CHICAGO -- It's as if he knew the debate was raging in social media circles when he led off Friday's game with a home run. How much do the Chicago Cubs miss Dexter Fowler? The 3-2 pitch from John Lackey that Fowler deposited in the right-field bleachers -- for his new team in St. Louis -- might have answered that question, but in reality, it's impossible to know what effect Fowler would have on an offense that so far is a shell of its 2016 self.
There's no doubt that the popular Fowler is missed, simply because he's a good player as well as a strong clubhouse presence, but that doesn't mean the Cubs should have anted up the five years and $82.5 million that the Cardinals committed for his services. Still, the win/loss numbers are eye-popping.
According to ESPN Stats & Information, the Cubs were 179-102 with Fowler in the lineup the past two seasons. Without him, they were just 21-21. That's why manager Joe Maddon can simultaneously miss Fowler and David Ross -- the latter of whom is broadcasting Sunday’s night game between the Cubs and Cardinals for ESPN -- while understanding that annual roster turnover is part of the game.
"They were such a big part of what we've done the last couple of years," Maddon said. "It's hard to quantify what they did do, but you can have a pretty strong idea. The reality is they are not here. Other guys have to ascend. That's either leadership within the group or younger guys growing up. That's how this game works."
So far, the Cubs' young hitters haven't exactly grown up, and when you consider their lack of production from the lead-off spot, the loss of Fowler seems to sting. However, as bad as the Cubs' lead-off hitters have been, the Cardinals have been just as anemic at the top of their lineup. Going into Sunday's game, the Cubs had a .213 batting average and .316 on-base percentage from their lead-off men, while the Cardinals were at .218 and .311, respectively.
Would the Cubs be faring better offensively with Fowler? It's impossible to say, but one thing is for sure: The Cubs lost some leaders from their championship team, and Fowler was one of those. Despite the losses, Maddon defended his group recently. He believes they have enough in the clubhouse to turn things around.
"I think we have the leadership capability," Maddon said. "I think young guys are going to grow up. If we had to struggle, I prefer it now as opposed to the end of the year."
The win/loss record of the Cubs in 2015 and 2016 might bolster the Fowler supporters, who believe the Cubs made a mistake in letting him go, but it can be a misleading statistic. The team's slump, which coincided with when he was hurt last season, came during a 24-games-in-24-days stretch that no one player could have reversed. Fowler has heard the talk of his value and downplays it.
"People say that," he said. "It's all hindsight.

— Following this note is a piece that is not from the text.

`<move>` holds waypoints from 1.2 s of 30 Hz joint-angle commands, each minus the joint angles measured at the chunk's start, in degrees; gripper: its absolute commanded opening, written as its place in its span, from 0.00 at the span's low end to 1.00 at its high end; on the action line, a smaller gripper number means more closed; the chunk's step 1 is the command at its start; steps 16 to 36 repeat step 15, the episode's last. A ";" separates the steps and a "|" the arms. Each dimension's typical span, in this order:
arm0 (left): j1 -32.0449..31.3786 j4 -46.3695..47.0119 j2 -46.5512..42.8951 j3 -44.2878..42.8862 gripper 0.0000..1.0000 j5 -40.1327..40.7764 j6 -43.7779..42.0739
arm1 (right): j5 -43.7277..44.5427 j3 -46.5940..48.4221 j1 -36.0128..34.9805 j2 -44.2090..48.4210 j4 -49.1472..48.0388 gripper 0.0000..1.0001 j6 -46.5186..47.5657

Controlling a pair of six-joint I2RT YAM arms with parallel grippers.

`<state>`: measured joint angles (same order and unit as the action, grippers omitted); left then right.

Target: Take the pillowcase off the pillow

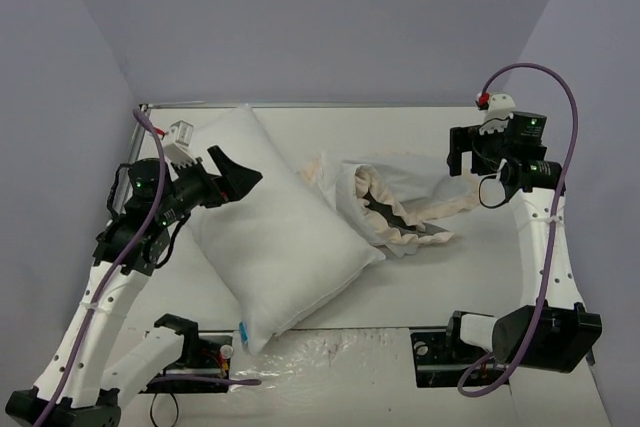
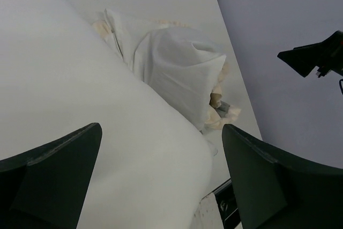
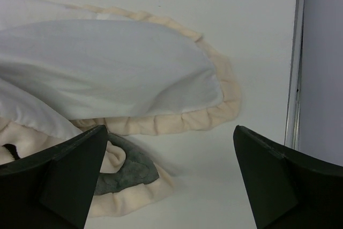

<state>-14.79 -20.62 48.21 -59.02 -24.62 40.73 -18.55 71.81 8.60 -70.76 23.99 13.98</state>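
The plain white pillow (image 1: 270, 227) lies bare and diagonal on the table, left of centre; it fills the lower left of the left wrist view (image 2: 107, 132). The pillowcase (image 1: 395, 202) lies crumpled beside it to the right, white face up, with cream frill and a patch of dark grey showing; it also shows in the left wrist view (image 2: 177, 68) and the right wrist view (image 3: 107, 73). My left gripper (image 1: 235, 175) is open and empty above the pillow's upper left part. My right gripper (image 1: 462, 160) is open and empty, raised just right of the pillowcase.
The white table (image 1: 420, 122) is walled by grey panels at the back and sides. A metal edge strip (image 3: 293, 57) runs along the table's right side. The arm bases (image 1: 500, 332) and a crinkled plastic sheet (image 1: 330, 347) sit at the near edge.
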 commanded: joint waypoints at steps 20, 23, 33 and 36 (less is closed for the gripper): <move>-1.65 1.11 -2.67 2.16 0.94 5.02 -3.99 | 7.21 2.72 0.54 3.88 -0.87 1.00 -4.75; -1.65 1.11 -2.67 2.16 0.94 5.02 -3.99 | 7.21 2.72 0.54 3.88 -0.87 1.00 -4.75; -1.65 1.11 -2.67 2.16 0.94 5.02 -3.99 | 7.21 2.72 0.54 3.88 -0.87 1.00 -4.75; -1.65 1.11 -2.67 2.16 0.94 5.02 -3.99 | 7.21 2.72 0.54 3.88 -0.87 1.00 -4.75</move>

You never know if I was in there it [the slump] would have happened. To think about that is kind of selfish."
More than any production Fowler might or might not have provided, it is what he represents that has been missed the most by the Cubs. He was the face of a runaway juggernaut, a team that won 200 games over two seasons, plus a World Series. Fowler embodied the Cubs' swagger from the second half of 2015 that carried over for the entirety of the following season. At the moment, they no longer have that.
While the Houston Astros mimic the Cubs of last season and the Washington Nationals' battle with unfinished business on their minds, the defending World Series champions are still searching for who they are.
The loss of Fowler was a blow, but it can't be the defining moment of the 2017 team. That narrative would be too easy. The problems run deeper. As the halfway point nears, the Cubs -- and the Cardinals, for that matter -- are searching for an identity. Who finds theirs first might determine if Fowler's old team or new one is playing come October.
"Every team goes through a rut," Fowler said with a shrug. "I'm sure they'll snap out of it some time."